Comparing kNN and DANN • dann

Introduction

Discriminant Adaptive Nearest Neighbor (DANN) classification is an enhancement of standard k-nearest neighbors (kNN) that adapts the distance metric based on local class structure. This vignette demonstrates when and why DANN outperforms standard kNN.

The Key Idea

Standard kNN uses Euclidean distance, treating all directions equally. This works well when classes are roughly spherical, but struggles when:

Classes have different covariance structures - one class might be elongated in one direction, another in a different direction
Irrelevant features exist - noise dimensions dilute the signal from informative features

DANN addresses this by computing a local linear discriminant analysis around each query point, then modifying the distance metric to:

Stretch neighborhoods along class boundaries (where discrimination is difficult)
Shrink neighborhoods perpendicular to boundaries (where discrimination is easy)

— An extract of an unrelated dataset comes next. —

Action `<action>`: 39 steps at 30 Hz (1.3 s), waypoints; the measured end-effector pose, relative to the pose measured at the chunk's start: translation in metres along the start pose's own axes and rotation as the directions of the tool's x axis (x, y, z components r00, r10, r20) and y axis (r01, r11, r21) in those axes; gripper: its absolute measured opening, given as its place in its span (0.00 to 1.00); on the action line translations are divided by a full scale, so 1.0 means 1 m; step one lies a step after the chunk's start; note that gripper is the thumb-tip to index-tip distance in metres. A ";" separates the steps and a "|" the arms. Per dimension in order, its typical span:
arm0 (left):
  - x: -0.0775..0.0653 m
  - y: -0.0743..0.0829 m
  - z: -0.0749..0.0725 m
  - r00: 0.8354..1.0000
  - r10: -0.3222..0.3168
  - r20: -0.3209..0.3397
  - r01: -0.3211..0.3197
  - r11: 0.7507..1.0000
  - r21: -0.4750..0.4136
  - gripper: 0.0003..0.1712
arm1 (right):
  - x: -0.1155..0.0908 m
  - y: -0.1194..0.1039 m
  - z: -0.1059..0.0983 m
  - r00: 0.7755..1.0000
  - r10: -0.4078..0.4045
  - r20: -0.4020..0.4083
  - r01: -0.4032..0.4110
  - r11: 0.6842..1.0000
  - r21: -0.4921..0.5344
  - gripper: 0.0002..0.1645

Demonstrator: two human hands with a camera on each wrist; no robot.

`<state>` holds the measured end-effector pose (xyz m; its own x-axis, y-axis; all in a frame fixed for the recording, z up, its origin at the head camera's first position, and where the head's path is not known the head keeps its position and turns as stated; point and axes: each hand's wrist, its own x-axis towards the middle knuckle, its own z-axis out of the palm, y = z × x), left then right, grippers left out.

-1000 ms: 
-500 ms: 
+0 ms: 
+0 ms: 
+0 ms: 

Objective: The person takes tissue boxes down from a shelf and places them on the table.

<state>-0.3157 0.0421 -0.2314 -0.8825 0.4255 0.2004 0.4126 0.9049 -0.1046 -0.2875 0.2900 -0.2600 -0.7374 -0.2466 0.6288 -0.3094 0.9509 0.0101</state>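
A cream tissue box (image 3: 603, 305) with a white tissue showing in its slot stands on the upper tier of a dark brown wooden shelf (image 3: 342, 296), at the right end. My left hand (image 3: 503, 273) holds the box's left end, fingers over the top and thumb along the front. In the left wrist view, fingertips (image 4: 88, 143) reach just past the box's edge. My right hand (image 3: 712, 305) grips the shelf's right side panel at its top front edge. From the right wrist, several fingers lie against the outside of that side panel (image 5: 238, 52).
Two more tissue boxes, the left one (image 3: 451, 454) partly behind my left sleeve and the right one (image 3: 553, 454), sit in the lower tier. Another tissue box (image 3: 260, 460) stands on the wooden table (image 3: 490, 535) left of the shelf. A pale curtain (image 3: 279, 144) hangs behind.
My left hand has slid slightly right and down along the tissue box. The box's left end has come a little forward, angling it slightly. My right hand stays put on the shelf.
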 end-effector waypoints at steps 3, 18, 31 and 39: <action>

Example 1: Different Covariance Structures

Consider two classes where each is elongated, but in different directions:

library(dann)
set.seed(42)

n <- 150

# Class 1: elongated horizontally (high variance in x, low in y)
class1_x <- rnorm(n, mean = 0, sd = 2.0)
class1_y <- rnorm(n, mean = 0, sd = 0.4)

# Class 2: elongated vertically (low variance in x, high in y)
class2_x <- rnorm(n, mean = 0, sd = 0.4)
class2_y <- rnorm(n, mean = 0, sd = 2.0)

# Combine
x <- rbind(
  cbind(class1_x, class1_y),
  cbind(class2_x, class2_y)
)
y <- c(rep(1L, n), rep(2L, n))

# Shuffle
idx <- sample(2 * n)
x <- x[idx, ]
y <- y[idx]

# Split train/test
train_idx <- 1:240
test_idx <- 241:300

x_train <- x[train_idx, ]
x_test <- x[test_idx, ]
y_train <- y[train_idx]
y_test <- y[test_idx]

# Standardize
std <- stand(x_train, x_test)

# Compare methods
knn_pred <- knn(std$x, std$xx, y_train, k = 5)
dann_pred <- dann(std$x, std$xx, y_train, k = 5, kmetric = 40, fullw = TRUE)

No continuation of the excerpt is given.